● **Task description**:
Write the entries again exactly, with no line missing.

● **Listed entries**:

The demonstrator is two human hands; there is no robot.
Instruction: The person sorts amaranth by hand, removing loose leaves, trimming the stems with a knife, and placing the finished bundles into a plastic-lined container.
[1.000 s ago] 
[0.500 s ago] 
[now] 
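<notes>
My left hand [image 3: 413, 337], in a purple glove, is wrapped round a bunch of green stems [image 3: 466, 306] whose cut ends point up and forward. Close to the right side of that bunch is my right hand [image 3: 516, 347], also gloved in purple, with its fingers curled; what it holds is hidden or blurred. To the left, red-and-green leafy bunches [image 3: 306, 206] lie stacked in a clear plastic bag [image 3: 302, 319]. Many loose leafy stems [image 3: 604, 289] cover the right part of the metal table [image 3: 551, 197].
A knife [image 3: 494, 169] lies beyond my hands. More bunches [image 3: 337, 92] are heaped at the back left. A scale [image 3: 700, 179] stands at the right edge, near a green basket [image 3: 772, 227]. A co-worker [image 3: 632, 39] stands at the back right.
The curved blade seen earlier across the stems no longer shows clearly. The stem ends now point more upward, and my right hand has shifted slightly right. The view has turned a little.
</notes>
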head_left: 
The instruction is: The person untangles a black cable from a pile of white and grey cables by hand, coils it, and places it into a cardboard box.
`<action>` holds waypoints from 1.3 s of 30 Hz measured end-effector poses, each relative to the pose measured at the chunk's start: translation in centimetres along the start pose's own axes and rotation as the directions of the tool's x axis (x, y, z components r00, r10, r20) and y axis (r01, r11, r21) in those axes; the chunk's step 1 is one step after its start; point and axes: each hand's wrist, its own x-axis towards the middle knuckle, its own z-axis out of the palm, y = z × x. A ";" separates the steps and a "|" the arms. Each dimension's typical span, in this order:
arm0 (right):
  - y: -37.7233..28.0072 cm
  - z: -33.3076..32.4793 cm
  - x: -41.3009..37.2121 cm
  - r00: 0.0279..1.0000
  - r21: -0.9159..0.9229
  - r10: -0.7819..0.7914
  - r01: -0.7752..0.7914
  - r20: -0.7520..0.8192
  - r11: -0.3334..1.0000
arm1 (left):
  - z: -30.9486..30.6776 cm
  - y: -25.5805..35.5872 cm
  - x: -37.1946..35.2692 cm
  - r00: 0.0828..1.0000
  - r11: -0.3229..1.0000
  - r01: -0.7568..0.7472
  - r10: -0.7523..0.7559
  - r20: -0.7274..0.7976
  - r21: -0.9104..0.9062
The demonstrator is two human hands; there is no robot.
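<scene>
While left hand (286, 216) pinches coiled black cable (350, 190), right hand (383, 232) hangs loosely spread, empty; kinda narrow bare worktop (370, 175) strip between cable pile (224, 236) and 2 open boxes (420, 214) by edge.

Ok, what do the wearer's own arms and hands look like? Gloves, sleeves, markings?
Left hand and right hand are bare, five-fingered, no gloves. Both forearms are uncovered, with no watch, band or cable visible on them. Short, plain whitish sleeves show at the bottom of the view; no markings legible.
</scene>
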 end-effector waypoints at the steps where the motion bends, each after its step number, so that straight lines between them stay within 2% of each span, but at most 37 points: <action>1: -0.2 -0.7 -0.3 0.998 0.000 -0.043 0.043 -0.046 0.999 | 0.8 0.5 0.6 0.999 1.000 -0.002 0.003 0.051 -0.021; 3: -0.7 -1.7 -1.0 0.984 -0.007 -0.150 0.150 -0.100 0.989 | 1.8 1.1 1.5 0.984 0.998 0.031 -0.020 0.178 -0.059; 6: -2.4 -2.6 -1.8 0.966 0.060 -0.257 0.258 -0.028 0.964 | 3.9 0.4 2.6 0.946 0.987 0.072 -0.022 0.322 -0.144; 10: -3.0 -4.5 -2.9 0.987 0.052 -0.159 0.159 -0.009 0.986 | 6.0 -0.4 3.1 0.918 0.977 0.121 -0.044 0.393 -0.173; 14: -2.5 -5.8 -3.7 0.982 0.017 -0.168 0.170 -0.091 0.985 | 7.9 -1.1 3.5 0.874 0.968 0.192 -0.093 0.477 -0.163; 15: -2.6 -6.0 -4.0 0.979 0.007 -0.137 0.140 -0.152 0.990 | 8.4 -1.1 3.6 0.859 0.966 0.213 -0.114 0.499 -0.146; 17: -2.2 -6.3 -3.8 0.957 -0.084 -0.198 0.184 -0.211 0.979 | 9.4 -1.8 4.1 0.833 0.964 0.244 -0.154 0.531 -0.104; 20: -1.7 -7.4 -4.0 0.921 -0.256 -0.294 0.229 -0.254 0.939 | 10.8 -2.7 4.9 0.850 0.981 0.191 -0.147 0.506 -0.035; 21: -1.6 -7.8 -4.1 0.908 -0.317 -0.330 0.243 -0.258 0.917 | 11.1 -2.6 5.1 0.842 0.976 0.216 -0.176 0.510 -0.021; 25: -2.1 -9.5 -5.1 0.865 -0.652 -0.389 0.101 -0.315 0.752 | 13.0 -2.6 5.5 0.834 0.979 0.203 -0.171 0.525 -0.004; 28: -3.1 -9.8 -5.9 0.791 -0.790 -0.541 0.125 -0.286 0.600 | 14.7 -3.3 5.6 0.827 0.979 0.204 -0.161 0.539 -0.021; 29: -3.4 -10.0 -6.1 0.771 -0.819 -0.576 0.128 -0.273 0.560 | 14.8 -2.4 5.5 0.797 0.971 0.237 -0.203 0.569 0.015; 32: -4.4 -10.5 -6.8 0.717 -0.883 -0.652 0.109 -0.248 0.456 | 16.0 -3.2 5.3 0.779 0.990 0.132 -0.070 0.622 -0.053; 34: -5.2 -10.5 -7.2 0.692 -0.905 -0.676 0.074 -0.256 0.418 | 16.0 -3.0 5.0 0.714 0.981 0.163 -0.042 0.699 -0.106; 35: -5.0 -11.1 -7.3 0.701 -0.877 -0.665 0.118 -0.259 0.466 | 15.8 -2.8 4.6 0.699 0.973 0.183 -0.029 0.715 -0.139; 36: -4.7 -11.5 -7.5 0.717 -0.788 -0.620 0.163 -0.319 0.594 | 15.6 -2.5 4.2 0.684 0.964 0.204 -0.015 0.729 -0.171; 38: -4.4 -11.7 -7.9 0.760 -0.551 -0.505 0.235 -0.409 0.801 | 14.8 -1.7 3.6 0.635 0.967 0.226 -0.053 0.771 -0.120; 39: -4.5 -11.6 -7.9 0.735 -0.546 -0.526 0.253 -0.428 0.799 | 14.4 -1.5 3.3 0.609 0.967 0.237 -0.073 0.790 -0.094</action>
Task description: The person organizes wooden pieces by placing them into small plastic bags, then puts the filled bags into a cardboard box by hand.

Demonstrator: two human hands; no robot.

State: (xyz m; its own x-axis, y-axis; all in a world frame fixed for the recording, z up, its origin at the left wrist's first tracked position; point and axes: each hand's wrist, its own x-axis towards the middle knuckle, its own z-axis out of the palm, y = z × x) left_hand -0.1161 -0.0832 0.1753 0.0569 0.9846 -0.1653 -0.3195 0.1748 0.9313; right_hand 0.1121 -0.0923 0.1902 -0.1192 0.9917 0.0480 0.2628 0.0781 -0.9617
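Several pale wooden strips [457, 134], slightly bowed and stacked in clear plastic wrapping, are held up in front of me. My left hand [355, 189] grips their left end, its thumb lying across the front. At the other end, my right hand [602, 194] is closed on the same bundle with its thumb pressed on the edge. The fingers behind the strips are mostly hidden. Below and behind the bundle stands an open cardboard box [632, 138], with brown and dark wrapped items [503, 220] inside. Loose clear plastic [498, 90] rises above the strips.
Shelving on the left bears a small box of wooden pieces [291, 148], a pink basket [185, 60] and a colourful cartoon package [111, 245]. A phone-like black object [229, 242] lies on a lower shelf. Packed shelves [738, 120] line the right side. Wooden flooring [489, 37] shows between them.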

● **Answer below**:
The demonstrator is two human hands; there is no robot.
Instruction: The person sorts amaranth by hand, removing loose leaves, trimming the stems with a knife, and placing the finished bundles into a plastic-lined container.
[1.000 s ago] 
[0.500 s ago] 
[now] 
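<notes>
My left hand [image 3: 413, 337], in a purple glove, is wrapped round a bunch of green stems [image 3: 466, 306] whose cut ends point up and forward. Close to the right side of that bunch is my right hand [image 3: 516, 347], also gloved in purple, with its fingers curled; what it holds is hidden or blurred. To the left, red-and-green leafy bunches [image 3: 306, 206] lie stacked in a clear plastic bag [image 3: 302, 319]. Many loose leafy stems [image 3: 604, 289] cover the right part of the metal table [image 3: 551, 197].
A knife [image 3: 494, 169] lies beyond my hands. More bunches [image 3: 337, 92] are heaped at the back left. A scale [image 3: 700, 179] stands at the right edge, near a green basket [image 3: 772, 227]. A co-worker [image 3: 632, 39] stands at the back right.
The curved blade seen earlier across the stems no longer shows clearly. The stem ends now point more upward, and my right hand has shifted slightly right. The view has turned a little.
</notes>
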head_left: 
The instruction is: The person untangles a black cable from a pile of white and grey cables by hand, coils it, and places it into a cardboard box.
`<action>` holds waypoints from 1.3 s of 30 Hz measured end-effector poses, each relative to the pose measured at the chunk's start: translation in centimetres along the start pose's own axes and rotation as the directions of the tool's x axis (x, y, z components r00, r10, r20) and y axis (r01, r11, r21) in those axes; the chunk's step 1 is one step after its start; point and axes: each hand's wrist, its own x-axis towards the middle knuckle, its own z-axis out of the palm, y = z × x. A ";" separates the steps and a "|" the arms. Each dimension's typical span, in this order:
arm0 (right):
  - y: -37.7233..28.0072 cm
  - z: -33.3076..32.4793 cm
  - x: -41.3009..37.2121 cm
  - r00: 0.0279..1.0000
  - r21: -0.9159..0.9229
  - r10: -0.7819..0.7914
  - r01: -0.7752..0.7914
  - r20: -0.7520..0.8192
  - r11: -0.3334..1.0000
arm1 (left):
  - z: -30.9486..30.6776 cm
  - y: -25.5805..35.5872 cm
  - x: -37.1946..35.2692 cm
  - r00: 0.0828..1.0000
  - r11: -0.3229..1.0000
  - r01: -0.7568..0.7472
  - r10: -0.7523..0.7559
  - r20: -0.7274..0.7976
  - r21: -0.9104..0.9062
The demonstrator is two human hands; there is no robot.
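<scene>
While left hand (286, 216) pinches coiled black cable (350, 190), right hand (383, 232) hangs loosely spread, empty; kinda narrow bare worktop (370, 175) strip between cable pile (224, 236) and 2 open boxes (420, 214) by edge.

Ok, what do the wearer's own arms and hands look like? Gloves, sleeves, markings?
Left hand and right hand are bare, five-fingered, no gloves. Both forearms are uncovered, with no watch, band or cable visible on them. Short, plain whitish sleeves show at the bottom of the view; no markings legible.
</scene>
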 end-effector waypoints at the steps where the motion bends, each after its step number, so that straight lines between them stay within 2% of each span, but at most 37 points: <action>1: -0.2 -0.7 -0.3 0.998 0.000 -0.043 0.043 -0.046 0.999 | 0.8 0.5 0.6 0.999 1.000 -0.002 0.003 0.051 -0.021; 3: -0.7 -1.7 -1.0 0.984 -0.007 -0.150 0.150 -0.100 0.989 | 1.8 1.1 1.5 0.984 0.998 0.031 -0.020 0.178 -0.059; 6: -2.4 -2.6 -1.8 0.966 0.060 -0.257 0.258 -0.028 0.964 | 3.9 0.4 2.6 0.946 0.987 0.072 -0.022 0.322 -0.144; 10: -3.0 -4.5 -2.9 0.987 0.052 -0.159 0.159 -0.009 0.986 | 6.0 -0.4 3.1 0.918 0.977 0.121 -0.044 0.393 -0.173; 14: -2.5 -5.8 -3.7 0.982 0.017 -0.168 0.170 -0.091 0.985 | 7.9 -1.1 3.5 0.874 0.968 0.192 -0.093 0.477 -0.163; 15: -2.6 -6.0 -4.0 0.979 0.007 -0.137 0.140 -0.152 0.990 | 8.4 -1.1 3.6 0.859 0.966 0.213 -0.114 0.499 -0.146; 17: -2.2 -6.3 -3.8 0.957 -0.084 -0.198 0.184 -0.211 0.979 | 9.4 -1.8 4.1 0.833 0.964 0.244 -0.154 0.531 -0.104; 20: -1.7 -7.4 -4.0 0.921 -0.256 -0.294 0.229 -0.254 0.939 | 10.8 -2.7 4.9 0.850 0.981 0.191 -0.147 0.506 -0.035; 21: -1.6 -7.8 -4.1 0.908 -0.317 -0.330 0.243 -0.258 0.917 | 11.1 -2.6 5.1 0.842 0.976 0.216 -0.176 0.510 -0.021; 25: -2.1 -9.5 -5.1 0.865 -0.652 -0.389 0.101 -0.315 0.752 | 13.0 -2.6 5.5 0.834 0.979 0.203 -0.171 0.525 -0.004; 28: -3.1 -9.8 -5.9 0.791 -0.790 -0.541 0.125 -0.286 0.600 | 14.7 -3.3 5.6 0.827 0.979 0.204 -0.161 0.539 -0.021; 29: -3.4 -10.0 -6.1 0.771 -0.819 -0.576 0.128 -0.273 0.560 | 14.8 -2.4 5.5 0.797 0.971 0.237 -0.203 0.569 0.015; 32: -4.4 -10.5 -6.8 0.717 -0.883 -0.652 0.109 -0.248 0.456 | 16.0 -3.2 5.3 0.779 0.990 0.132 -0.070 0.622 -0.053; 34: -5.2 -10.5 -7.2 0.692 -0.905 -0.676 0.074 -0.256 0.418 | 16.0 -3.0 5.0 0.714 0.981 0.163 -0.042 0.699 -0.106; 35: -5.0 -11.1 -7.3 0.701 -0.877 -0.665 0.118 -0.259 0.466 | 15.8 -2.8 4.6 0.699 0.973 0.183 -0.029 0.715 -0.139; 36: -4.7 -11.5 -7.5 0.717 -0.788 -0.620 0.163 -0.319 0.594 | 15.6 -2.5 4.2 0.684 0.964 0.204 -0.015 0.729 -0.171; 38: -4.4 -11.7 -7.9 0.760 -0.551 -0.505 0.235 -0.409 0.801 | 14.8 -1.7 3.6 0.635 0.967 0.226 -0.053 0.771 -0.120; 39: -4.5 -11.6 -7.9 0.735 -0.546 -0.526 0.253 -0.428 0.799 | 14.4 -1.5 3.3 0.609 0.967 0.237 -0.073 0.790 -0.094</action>
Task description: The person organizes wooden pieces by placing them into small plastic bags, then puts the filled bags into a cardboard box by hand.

Demonstrator: two human hands; no robot.

State: (xyz m; its own x-axis, y-axis; all in a world frame fixed for the recording, z up, its origin at the left wrist's first tracked position; point and axes: each hand's wrist, its own x-axis towards the middle knuckle, its own z-axis out of the palm, y = z × x) left_hand -0.1161 -0.0832 0.1753 0.0569 0.9846 -0.1653 -0.3195 0.1748 0.9313; right_hand 0.1121 -0.0923 0.1902 -0.1192 0.9917 0.0480 0.2628 0.0781 -0.9617
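Several pale wooden strips [457, 134], slightly bowed and stacked in clear plastic wrapping, are held up in front of me. My left hand [355, 189] grips their left end, its thumb lying across the front. At the other end, my right hand [602, 194] is closed on the same bundle with its thumb pressed on the edge. The fingers behind the strips are mostly hidden. Below and behind the bundle stands an open cardboard box [632, 138], with brown and dark wrapped items [503, 220] inside. Loose clear plastic [498, 90] rises above the strips.
Shelving on the left bears a small box of wooden pieces [291, 148], a pink basket [185, 60] and a colourful cartoon package [111, 245]. A phone-like black object [229, 242] lies on a lower shelf. Packed shelves [738, 120] line the right side. Wooden flooring [489, 37] shows between them.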

No more work is needed on this answer.